WHAT YOU HAVE TO DO
All lines of the listing below must be reproduced character for character.
++++
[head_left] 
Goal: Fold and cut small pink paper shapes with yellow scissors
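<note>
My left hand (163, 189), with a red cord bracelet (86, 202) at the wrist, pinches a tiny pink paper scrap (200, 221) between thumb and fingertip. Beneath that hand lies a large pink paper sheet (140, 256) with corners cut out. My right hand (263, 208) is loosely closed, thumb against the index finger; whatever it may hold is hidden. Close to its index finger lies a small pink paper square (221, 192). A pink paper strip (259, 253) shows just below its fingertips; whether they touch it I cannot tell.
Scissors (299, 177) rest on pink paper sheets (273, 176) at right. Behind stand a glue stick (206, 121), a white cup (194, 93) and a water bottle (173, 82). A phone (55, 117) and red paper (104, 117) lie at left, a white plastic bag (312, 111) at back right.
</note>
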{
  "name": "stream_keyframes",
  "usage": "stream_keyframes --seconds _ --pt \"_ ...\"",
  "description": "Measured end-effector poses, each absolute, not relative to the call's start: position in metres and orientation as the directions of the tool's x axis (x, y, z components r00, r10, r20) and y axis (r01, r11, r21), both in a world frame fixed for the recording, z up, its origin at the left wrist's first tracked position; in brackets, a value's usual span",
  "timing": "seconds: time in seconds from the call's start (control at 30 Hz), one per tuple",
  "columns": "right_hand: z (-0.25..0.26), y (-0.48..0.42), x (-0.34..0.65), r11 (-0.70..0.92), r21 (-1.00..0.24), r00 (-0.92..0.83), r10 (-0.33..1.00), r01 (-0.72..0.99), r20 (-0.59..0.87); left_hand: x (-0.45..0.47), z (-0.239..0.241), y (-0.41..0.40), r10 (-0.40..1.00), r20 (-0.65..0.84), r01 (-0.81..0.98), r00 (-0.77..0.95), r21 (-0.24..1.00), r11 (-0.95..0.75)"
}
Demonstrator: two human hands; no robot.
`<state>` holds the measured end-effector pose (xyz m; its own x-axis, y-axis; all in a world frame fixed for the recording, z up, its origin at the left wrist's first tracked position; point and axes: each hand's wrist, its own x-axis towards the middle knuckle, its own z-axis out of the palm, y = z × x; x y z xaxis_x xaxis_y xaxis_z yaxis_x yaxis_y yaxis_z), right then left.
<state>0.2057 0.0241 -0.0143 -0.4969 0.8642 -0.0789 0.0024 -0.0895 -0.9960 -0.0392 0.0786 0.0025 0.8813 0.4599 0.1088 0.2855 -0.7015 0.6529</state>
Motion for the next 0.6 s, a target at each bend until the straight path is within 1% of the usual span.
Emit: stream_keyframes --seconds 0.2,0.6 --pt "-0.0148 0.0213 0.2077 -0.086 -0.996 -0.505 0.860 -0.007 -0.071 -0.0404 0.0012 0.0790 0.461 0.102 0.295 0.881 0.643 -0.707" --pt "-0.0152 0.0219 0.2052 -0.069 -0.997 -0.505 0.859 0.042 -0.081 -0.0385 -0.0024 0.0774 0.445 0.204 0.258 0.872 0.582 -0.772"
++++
RESPONSE FOR THIS EXERCISE
[head_left] 
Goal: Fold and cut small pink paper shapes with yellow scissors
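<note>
My left hand (163, 189), with a red cord bracelet (86, 202) at the wrist, pinches a tiny pink paper scrap (200, 221) between thumb and fingertip. Beneath that hand lies a large pink paper sheet (140, 256) with corners cut out. My right hand (263, 208) is loosely closed, thumb against the index finger; whatever it may hold is hidden. Close to its index finger lies a small pink paper square (221, 192). A pink paper strip (259, 253) shows just below its fingertips; whether they touch it I cannot tell.
Scissors (299, 177) rest on pink paper sheets (273, 176) at right. Behind stand a glue stick (206, 121), a white cup (194, 93) and a water bottle (173, 82). A phone (55, 117) and red paper (104, 117) lie at left, a white plastic bag (312, 111) at back right.
</note>
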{
  "name": "stream_keyframes",
  "usage": "stream_keyframes --seconds _ --pt \"_ ...\"",
  "description": "Measured end-effector poses, each absolute, not relative to the call's start: position in metres and orientation as the directions of the tool's x axis (x, y, z components r00, r10, r20) and y axis (r01, r11, r21), both in a world frame fixed for the recording, z up, its origin at the left wrist's first tracked position; in brackets, a value's usual span",
  "timing": "seconds: time in seconds from the call's start (control at 30 Hz), one per tuple",
  "columns": "right_hand: z (-0.25..0.26), y (-0.48..0.42), x (-0.34..0.65), r11 (-0.70..0.92), r21 (-1.00..0.24), r00 (-0.92..0.83), r10 (-0.33..1.00), r01 (-0.72..0.99), r20 (-0.59..0.87); left_hand: x (-0.45..0.47), z (-0.239..0.241), y (-0.41..0.40), r10 (-0.40..1.00), r20 (-0.65..0.84), r01 (-0.81..0.98), r00 (-0.77..0.95), r21 (-0.24..1.00), r11 (-0.95..0.75)"
}
Demonstrator: two human hands; no robot.
`<state>` holds the measured end-effector pose (xyz m; its own x-axis, y-axis; all in a world frame fixed for the recording, z up, its origin at the left wrist's first tracked position; point and axes: each hand's wrist, its own x-axis towards the middle knuckle, its own z-axis out of the palm, y = z × x; x y z xaxis_x xaxis_y xaxis_z yaxis_x yaxis_y yaxis_z), right then left.
<state>0.2057 0.0241 -0.0143 -0.4969 0.8642 -0.0789 0.0024 -0.0895 -0.9960 -0.0392 0.0786 0.0025 0.8813 0.4599 0.1088 0.2855 -0.7015 0.6529</state>
Motion for the next 0.6 s, a target at each bend until the straight path is within 1% of the usual span.
Emit: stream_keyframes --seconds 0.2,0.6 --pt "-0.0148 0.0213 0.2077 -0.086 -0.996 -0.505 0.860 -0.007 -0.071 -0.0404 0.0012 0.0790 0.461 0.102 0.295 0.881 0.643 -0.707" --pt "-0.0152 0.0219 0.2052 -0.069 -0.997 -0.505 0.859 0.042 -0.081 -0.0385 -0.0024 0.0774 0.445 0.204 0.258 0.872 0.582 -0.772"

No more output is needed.